## Exercise
In the material below, the required lines run from the one containing "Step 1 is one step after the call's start" through the one containing "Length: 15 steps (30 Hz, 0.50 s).". Copy those lines exactly, ends included, and nothing else.

## Supplied data
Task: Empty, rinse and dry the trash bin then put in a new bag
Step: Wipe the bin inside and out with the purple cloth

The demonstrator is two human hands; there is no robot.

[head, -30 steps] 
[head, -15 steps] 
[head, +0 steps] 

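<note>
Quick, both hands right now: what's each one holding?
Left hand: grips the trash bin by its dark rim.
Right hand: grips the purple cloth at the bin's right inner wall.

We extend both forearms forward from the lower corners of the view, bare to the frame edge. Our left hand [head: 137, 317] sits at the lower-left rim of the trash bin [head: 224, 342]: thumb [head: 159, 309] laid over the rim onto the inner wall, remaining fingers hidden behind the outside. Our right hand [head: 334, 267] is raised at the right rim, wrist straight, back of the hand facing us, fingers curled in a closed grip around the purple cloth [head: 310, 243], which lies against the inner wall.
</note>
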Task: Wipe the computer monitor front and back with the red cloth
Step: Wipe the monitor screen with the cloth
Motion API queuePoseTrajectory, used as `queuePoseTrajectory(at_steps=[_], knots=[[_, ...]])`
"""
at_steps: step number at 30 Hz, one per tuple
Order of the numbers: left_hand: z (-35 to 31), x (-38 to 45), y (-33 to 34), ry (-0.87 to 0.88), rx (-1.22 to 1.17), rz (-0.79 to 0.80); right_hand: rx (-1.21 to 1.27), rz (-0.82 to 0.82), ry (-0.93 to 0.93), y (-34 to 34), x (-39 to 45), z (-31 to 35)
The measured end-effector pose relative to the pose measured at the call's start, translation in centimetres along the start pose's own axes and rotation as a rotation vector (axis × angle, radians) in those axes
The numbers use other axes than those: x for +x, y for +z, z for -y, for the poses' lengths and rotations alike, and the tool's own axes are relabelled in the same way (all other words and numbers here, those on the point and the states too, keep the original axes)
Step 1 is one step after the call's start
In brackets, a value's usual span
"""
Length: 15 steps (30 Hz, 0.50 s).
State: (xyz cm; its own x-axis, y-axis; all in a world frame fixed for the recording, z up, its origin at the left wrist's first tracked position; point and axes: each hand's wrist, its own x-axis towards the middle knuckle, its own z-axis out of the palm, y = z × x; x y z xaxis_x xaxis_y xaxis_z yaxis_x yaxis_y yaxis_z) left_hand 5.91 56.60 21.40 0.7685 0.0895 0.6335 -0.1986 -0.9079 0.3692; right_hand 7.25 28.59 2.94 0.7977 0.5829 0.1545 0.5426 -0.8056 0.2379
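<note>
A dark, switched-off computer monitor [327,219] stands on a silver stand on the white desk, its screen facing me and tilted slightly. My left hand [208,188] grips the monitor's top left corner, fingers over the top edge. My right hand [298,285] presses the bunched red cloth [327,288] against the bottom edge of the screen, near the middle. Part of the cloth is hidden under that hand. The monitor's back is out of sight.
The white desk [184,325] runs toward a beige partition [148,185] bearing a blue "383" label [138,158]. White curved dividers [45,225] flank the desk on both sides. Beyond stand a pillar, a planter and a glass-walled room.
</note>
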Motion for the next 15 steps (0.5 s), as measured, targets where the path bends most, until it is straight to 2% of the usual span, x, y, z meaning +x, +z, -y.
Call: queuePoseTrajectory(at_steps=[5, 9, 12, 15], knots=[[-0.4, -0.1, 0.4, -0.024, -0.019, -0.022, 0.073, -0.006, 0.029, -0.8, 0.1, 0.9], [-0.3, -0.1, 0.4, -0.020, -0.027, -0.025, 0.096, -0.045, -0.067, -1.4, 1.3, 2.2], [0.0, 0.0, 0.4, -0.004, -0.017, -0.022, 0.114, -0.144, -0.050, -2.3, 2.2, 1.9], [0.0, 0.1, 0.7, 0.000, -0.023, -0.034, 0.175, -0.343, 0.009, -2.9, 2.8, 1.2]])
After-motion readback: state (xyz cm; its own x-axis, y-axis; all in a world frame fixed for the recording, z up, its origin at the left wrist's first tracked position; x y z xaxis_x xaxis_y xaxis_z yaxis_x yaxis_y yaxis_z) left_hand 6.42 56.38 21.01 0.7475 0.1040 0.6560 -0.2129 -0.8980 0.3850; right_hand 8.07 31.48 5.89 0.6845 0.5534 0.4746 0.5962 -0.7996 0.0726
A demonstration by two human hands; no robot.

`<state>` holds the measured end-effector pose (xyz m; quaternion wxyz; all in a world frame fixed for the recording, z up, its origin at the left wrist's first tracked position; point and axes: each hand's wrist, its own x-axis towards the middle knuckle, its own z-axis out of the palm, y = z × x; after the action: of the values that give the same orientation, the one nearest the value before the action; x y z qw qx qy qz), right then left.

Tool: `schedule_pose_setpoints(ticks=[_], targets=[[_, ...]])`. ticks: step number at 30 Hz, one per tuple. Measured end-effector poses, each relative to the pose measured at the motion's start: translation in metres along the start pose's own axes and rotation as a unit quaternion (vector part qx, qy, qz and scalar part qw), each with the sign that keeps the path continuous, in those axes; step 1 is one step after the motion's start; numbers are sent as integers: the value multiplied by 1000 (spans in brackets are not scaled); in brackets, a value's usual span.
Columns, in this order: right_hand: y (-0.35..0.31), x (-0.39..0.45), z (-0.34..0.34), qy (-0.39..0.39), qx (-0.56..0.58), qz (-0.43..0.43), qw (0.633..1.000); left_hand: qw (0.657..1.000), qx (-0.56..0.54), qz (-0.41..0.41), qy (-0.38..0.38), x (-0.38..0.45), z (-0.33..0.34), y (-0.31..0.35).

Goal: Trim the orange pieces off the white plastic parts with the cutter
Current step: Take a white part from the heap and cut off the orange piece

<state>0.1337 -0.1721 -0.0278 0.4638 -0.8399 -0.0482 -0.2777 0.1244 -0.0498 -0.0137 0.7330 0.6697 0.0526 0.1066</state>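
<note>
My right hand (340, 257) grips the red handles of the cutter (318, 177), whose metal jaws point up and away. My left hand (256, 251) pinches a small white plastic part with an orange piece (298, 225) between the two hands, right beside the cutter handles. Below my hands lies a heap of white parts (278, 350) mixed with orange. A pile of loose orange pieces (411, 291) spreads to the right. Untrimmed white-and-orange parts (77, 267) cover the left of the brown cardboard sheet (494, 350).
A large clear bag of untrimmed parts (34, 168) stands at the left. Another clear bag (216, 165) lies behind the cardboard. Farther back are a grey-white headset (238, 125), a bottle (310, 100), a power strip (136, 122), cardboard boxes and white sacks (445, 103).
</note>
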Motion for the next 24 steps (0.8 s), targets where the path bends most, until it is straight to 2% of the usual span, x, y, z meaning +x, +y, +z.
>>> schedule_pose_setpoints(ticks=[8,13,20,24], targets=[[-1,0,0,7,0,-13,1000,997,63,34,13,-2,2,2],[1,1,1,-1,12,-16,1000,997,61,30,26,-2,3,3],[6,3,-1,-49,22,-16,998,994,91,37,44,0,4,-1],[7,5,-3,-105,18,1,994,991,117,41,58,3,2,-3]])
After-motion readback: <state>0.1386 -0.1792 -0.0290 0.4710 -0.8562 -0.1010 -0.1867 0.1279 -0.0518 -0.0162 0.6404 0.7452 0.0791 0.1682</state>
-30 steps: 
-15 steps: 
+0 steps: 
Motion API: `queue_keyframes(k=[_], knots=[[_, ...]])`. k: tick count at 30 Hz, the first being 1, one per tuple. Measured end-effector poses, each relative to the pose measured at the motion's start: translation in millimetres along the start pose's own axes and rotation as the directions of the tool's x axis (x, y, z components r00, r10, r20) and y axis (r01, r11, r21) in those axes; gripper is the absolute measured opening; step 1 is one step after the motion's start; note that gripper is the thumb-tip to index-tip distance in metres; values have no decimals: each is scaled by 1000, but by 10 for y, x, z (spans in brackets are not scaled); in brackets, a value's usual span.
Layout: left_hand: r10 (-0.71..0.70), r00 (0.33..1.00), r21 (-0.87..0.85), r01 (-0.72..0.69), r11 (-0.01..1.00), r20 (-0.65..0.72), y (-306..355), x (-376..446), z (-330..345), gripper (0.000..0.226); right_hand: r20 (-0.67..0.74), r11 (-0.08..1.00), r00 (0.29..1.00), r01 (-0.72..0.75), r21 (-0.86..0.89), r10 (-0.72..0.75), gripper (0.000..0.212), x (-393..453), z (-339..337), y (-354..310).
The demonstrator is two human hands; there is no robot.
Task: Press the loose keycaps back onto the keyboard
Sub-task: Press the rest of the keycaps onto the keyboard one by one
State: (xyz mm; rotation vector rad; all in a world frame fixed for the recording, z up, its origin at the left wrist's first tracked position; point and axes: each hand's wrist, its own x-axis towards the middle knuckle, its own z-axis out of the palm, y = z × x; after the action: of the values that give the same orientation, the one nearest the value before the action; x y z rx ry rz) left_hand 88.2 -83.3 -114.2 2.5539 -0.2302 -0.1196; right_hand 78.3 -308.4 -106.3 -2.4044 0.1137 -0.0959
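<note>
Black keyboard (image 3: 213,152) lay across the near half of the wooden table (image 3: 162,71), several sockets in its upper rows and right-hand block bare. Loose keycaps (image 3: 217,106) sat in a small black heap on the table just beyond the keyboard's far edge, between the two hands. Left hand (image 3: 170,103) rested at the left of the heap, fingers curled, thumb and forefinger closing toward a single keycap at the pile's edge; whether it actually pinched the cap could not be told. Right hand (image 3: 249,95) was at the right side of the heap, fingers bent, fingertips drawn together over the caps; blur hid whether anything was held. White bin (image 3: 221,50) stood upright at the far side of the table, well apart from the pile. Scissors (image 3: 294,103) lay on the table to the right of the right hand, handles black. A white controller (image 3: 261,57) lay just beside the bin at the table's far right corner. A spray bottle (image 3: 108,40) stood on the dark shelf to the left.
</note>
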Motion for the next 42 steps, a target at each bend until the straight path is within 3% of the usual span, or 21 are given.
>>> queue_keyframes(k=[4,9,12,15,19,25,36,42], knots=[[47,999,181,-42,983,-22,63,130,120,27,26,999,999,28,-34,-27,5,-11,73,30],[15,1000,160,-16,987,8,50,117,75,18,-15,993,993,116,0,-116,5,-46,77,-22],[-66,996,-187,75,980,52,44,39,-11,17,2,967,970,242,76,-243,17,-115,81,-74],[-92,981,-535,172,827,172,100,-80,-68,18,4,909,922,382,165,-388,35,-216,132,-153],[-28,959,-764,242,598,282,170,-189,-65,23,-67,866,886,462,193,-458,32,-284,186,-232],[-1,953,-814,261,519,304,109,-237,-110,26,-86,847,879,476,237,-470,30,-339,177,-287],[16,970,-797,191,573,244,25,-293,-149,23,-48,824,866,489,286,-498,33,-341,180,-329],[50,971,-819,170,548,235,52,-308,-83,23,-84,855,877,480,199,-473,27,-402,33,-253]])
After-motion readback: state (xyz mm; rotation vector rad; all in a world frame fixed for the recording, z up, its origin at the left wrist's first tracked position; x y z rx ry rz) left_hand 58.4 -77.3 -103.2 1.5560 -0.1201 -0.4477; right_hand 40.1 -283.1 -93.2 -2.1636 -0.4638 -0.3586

## Answer box
Step 1 is one step after the call's start
In brackets, a value's usual span
"""
Length: 15 steps (30 Hz, 0.50 s).

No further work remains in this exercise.